WORK TASK. Could you retype the lines below, starting at the line holding "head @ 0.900" and stopping at the line holding "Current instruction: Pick", inclusive? Copy them exactly and drop the images.

Excerpts from a dataset:

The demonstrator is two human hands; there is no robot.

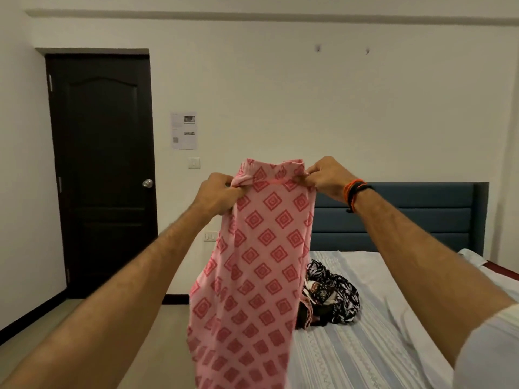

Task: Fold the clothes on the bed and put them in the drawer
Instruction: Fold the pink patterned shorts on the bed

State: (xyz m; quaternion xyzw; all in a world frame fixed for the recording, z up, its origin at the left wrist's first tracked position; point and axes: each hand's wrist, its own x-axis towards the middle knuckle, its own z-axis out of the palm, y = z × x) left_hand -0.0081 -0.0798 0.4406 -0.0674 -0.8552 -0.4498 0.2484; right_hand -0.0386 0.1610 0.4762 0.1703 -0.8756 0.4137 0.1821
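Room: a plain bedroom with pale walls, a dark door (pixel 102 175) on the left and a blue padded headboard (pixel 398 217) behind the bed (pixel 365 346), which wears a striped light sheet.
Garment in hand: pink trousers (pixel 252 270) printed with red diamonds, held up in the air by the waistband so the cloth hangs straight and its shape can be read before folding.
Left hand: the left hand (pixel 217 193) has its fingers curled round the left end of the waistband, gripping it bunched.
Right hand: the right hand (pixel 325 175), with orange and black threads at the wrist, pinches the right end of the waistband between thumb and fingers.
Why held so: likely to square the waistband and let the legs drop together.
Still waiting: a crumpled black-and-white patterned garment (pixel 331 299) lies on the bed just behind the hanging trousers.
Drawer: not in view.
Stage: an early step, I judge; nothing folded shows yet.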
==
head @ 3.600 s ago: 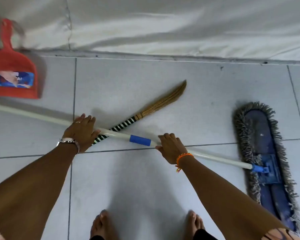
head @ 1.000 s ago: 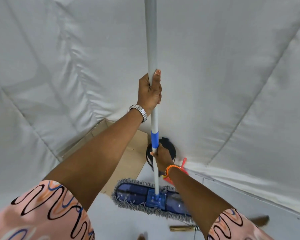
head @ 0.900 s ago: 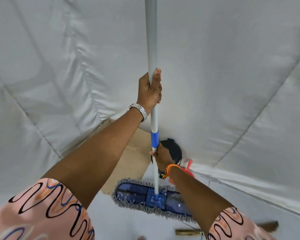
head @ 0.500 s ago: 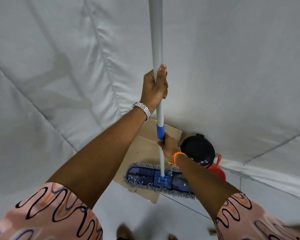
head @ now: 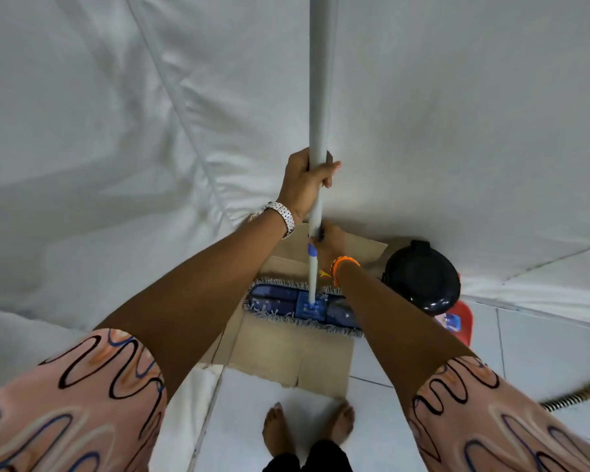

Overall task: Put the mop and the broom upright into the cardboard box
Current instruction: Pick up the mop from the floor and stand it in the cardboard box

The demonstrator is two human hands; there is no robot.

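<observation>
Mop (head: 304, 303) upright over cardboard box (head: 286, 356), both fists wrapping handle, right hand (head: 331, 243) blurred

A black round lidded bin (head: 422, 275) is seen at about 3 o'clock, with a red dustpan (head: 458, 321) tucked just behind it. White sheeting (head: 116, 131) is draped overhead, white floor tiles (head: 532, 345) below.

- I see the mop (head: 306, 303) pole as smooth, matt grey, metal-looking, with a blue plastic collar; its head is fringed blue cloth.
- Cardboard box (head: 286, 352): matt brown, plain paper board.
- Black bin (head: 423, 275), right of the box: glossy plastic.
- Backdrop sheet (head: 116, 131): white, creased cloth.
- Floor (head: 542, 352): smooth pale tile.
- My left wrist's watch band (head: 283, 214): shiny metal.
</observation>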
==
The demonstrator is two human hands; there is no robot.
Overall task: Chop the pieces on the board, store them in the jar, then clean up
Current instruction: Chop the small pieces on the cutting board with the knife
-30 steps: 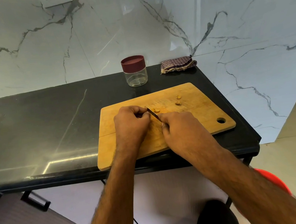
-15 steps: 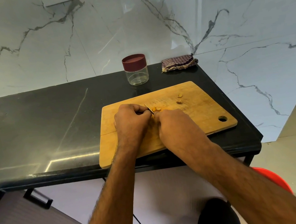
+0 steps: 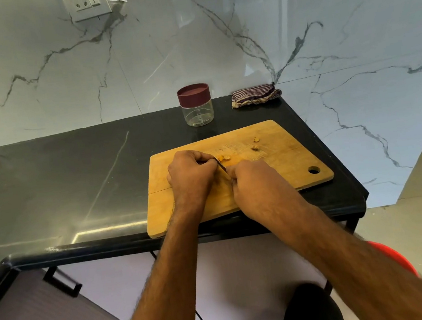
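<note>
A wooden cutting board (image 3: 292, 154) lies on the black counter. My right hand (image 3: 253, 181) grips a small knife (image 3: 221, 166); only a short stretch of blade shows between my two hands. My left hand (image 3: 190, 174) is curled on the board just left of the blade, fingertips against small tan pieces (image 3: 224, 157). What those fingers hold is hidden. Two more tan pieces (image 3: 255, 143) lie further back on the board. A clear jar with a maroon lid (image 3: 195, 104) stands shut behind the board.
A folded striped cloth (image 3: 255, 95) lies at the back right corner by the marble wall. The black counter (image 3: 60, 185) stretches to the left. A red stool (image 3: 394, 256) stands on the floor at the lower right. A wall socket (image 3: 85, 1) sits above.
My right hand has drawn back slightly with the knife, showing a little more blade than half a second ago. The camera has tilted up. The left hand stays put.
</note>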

ANSWER SPACE.
head @ 0.900 s ago: 
head @ 0.500 s ago: 
head @ now: 

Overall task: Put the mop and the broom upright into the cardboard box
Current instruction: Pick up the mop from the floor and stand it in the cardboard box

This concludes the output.